* WORK TO BE COMPLETED
Print every entry exactly as written.

(Source data)
* * *
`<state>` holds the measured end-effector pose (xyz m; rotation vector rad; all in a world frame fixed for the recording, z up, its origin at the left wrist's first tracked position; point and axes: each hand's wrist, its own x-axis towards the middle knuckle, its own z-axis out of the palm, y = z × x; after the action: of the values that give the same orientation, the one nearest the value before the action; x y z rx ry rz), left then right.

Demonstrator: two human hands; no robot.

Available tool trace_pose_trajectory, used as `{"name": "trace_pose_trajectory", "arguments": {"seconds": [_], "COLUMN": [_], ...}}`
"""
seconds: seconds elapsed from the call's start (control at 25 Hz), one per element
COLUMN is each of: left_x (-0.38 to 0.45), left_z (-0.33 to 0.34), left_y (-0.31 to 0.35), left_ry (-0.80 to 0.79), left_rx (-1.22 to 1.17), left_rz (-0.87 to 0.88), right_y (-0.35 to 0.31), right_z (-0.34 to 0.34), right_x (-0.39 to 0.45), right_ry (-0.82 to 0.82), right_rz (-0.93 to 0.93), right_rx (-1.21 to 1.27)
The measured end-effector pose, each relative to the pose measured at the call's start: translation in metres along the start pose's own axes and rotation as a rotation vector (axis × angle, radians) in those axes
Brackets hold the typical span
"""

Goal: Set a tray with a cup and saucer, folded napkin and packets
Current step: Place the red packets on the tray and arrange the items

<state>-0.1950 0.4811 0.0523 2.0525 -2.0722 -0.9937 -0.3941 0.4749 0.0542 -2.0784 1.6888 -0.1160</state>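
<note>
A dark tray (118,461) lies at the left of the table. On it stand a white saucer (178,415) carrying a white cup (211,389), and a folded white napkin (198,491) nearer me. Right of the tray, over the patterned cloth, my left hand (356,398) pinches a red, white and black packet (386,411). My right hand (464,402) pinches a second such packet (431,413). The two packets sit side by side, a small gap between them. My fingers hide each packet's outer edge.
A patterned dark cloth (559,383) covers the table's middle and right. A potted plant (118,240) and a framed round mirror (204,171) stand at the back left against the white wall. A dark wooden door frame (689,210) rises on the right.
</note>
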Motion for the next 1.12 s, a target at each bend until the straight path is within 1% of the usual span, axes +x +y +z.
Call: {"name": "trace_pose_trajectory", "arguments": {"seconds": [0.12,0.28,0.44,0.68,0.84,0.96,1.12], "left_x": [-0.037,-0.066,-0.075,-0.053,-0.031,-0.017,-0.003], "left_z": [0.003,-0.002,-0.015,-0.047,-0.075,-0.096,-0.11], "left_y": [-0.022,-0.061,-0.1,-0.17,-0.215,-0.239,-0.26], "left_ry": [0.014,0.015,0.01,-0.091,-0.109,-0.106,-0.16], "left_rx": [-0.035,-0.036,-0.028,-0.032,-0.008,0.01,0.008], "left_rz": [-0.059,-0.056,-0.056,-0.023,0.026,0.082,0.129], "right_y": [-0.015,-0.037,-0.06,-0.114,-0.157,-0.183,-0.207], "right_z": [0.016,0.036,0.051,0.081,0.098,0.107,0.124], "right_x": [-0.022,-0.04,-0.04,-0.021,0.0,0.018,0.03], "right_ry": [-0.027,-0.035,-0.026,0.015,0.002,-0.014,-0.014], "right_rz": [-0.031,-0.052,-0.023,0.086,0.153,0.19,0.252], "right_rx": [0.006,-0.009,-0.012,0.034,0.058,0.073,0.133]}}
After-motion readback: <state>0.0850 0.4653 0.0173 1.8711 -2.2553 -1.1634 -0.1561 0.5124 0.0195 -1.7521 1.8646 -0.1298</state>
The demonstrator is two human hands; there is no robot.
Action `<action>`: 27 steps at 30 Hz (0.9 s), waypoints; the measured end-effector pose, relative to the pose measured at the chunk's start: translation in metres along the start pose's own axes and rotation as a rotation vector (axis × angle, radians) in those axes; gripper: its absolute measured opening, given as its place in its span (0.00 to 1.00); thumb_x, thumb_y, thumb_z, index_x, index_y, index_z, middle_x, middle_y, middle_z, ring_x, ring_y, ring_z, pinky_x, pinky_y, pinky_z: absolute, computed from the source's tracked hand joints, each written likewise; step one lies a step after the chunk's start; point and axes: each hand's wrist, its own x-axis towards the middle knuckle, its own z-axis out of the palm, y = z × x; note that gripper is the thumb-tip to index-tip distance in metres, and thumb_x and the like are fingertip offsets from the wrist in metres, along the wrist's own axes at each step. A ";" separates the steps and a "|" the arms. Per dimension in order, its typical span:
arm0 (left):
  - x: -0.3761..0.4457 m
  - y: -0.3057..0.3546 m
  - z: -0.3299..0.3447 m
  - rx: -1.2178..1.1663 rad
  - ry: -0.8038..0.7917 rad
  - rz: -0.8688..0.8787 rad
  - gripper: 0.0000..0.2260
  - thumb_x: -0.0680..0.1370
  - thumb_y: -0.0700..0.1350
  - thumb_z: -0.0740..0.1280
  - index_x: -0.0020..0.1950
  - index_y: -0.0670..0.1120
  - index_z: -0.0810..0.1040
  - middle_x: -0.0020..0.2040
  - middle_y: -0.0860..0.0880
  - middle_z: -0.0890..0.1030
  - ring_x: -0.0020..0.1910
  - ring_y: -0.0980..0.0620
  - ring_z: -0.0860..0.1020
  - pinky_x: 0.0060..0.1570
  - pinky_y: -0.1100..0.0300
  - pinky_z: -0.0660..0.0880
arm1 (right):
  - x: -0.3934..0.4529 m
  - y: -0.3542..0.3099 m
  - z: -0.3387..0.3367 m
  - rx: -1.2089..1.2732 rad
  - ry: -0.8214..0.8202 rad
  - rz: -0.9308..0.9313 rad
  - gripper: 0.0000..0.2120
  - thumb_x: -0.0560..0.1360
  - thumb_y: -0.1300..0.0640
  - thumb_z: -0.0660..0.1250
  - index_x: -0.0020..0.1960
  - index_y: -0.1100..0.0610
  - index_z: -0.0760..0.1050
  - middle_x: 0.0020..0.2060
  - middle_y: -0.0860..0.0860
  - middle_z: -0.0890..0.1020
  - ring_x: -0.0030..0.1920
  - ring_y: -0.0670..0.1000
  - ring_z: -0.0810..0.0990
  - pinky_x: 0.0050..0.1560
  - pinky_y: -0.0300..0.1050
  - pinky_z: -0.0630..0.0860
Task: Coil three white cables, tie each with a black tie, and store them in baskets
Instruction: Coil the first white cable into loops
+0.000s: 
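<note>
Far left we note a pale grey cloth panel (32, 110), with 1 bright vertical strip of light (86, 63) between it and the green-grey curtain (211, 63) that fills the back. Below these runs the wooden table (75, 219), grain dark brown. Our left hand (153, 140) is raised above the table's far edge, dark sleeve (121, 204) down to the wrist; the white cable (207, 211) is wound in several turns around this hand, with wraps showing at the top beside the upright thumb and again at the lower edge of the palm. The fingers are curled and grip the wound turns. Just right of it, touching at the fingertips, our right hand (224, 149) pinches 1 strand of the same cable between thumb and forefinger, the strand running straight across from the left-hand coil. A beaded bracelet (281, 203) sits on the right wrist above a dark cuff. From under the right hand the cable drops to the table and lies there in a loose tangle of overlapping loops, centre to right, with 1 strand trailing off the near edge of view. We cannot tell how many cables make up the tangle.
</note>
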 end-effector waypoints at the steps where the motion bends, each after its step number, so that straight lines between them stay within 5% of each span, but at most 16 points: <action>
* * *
* OUTPUT BELOW
`<state>` holds the measured end-effector pose (xyz m; rotation vector rad; all in a world frame fixed for the recording, z up, its origin at the left wrist's first tracked position; point and axes: each hand's wrist, its own x-axis towards the middle knuckle, its own z-axis out of the palm, y = z × x; after the action: of the values that give the same orientation, the one nearest the value before the action; x y z rx ry rz), left then right.

Demonstrator: two human hands; no robot.

Available tool trace_pose_trajectory, used as `{"name": "trace_pose_trajectory", "arguments": {"seconds": [_], "COLUMN": [_], ...}}`
"""
seconds: seconds elapsed from the call's start (control at 25 Hz), one per element
COLUMN is each of: left_x (-0.38 to 0.45), left_z (-0.33 to 0.34), left_y (-0.31 to 0.35), left_ry (-0.80 to 0.79), left_rx (-1.22 to 1.17), left_rz (-0.87 to 0.88), right_y (-0.35 to 0.31), right_z (-0.34 to 0.34), right_x (-0.39 to 0.45), right_ry (-0.82 to 0.82), right_rz (-0.93 to 0.93), right_rx (-1.21 to 1.27)
The measured end-effector pose, each relative to the pose measured at the call's start: translation in metres along the start pose's own axes and rotation as a rotation vector (axis × angle, radians) in those axes
Brackets hold the typical span
"""

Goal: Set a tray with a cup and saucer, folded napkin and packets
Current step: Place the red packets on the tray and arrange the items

<state>-0.1950 0.4811 0.0523 2.0525 -2.0722 -0.9937 -0.3941 0.4749 0.0542 -2.0784 1.6888 -0.1160</state>
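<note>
A dark tray (118,461) lies at the left of the table. On it stand a white saucer (178,415) carrying a white cup (211,389), and a folded white napkin (198,491) nearer me. Right of the tray, over the patterned cloth, my left hand (356,398) pinches a red, white and black packet (386,411). My right hand (464,402) pinches a second such packet (431,413). The two packets sit side by side, a small gap between them. My fingers hide each packet's outer edge.
A patterned dark cloth (559,383) covers the table's middle and right. A potted plant (118,240) and a framed round mirror (204,171) stand at the back left against the white wall. A dark wooden door frame (689,210) rises on the right.
</note>
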Motion for the next 1.12 s, a target at each bend until the straight path is within 1% of the usual span, axes +x +y +z.
Call: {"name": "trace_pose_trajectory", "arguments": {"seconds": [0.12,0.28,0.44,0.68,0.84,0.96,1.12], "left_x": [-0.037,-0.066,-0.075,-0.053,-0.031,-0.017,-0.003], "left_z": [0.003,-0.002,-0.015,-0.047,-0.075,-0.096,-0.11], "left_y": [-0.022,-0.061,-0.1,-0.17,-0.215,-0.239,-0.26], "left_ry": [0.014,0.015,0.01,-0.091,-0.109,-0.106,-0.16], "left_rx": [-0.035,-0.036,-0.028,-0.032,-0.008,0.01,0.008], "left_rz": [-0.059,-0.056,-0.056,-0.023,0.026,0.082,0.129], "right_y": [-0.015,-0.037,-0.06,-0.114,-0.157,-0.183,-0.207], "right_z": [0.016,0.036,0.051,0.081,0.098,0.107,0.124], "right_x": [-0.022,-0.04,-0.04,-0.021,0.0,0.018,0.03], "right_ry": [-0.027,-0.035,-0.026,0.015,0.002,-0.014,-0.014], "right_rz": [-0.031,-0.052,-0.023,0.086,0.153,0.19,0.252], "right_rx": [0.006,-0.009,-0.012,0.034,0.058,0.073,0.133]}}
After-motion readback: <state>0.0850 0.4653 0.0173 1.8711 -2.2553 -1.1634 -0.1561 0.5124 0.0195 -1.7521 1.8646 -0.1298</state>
The demonstrator is two human hands; there is no robot.
Action `<action>`: 27 steps at 30 Hz (0.9 s), waypoints; the measured end-effector pose, relative to the pose measured at the chunk's start: translation in metres along the start pose's own axes and rotation as a rotation vector (axis × angle, radians) in those axes; gripper: its absolute measured opening, given as its place in its span (0.00 to 1.00); thumb_x, thumb_y, thumb_z, index_x, index_y, index_z, middle_x, middle_y, middle_z, ring_x, ring_y, ring_z, pinky_x, pinky_y, pinky_z: absolute, computed from the source's tracked hand joints, each written likewise; step one lies a step after the chunk's start; point and axes: each hand's wrist, its own x-axis towards the middle knuckle, its own z-axis out of the palm, y = z × x; note that gripper is the thumb-tip to index-tip distance in metres, and thumb_x and the like are fingertip offsets from the wrist in metres, along the wrist's own axes at each step. A ";" separates the steps and a "|" the arms. Per dimension in order, its typical span:
arm0 (left):
  - x: -0.3761..0.4457 m
  - y: -0.3057..0.3546 m
  - z: -0.3299..0.3447 m
  - rx: -1.2178..1.1663 rad
  - ry: -0.8038..0.7917 rad
  - rz: -0.8688..0.8787 rad
  - gripper: 0.0000..0.2260
  - thumb_x: -0.0680..0.1370
  - thumb_y: -0.0700..0.1350
  - thumb_z: -0.0740..0.1280
  - index_x: -0.0020..0.1950
  - index_y: -0.0670..0.1120
  - index_z: -0.0810..0.1040
  - middle_x: -0.0020..0.2040
  - middle_y: -0.0860..0.0880
  - middle_z: -0.0890..0.1030
  - ring_x: -0.0020..0.1910
  - ring_y: -0.0980..0.0620
  - ring_z: -0.0860..0.1020
  - pinky_x: 0.0060..0.1570
  - pinky_y: -0.1100..0.0300
  - pinky_z: -0.0660..0.0880
arm1 (right):
  - x: -0.3934..0.4529 m
  - y: -0.3542..0.3099 m
  - z: -0.3387..0.3367 m
  - rx: -1.2089..1.2732 rad
  - ry: -0.8214..0.8202 rad
  - rz: -0.9308..0.9313 rad
  - gripper: 0.0000..0.2120
  - thumb_x: -0.0560..0.1360
  - thumb_y: -0.1300..0.0640
  - thumb_z: -0.0660..0.1250
  - index_x: -0.0020..0.1960
  - index_y: -0.1100..0.0610
  - index_z: -0.0760..0.1050
  - middle_x: 0.0020..0.2060
  - middle_y: -0.0860..0.0860
  - middle_z: -0.0890..0.1020
  - ring_x: -0.0030..0.1920
  - ring_y: -0.0670..0.1000
  - ring_z: -0.0810..0.0990
  - pinky_x: 0.0050..0.1560
  - pinky_y: -0.0300..0.1050
  - pinky_z: -0.0630..0.0860
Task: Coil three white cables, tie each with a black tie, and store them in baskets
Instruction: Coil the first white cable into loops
+0.000s: 
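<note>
Far left we note a pale grey cloth panel (32, 110), with 1 bright vertical strip of light (86, 63) between it and the green-grey curtain (211, 63) that fills the back. Below these runs the wooden table (75, 219), grain dark brown. Our left hand (153, 140) is raised above the table's far edge, dark sleeve (121, 204) down to the wrist; the white cable (207, 211) is wound in several turns around this hand, with wraps showing at the top beside the upright thumb and again at the lower edge of the palm. The fingers are curled and grip the wound turns. Just right of it, touching at the fingertips, our right hand (224, 149) pinches 1 strand of the same cable between thumb and forefinger, the strand running straight across from the left-hand coil. A beaded bracelet (281, 203) sits on the right wrist above a dark cuff. From under the right hand the cable drops to the table and lies there in a loose tangle of overlapping loops, centre to right, with 1 strand trailing off the near edge of view. We cannot tell how many cables make up the tangle.
</note>
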 end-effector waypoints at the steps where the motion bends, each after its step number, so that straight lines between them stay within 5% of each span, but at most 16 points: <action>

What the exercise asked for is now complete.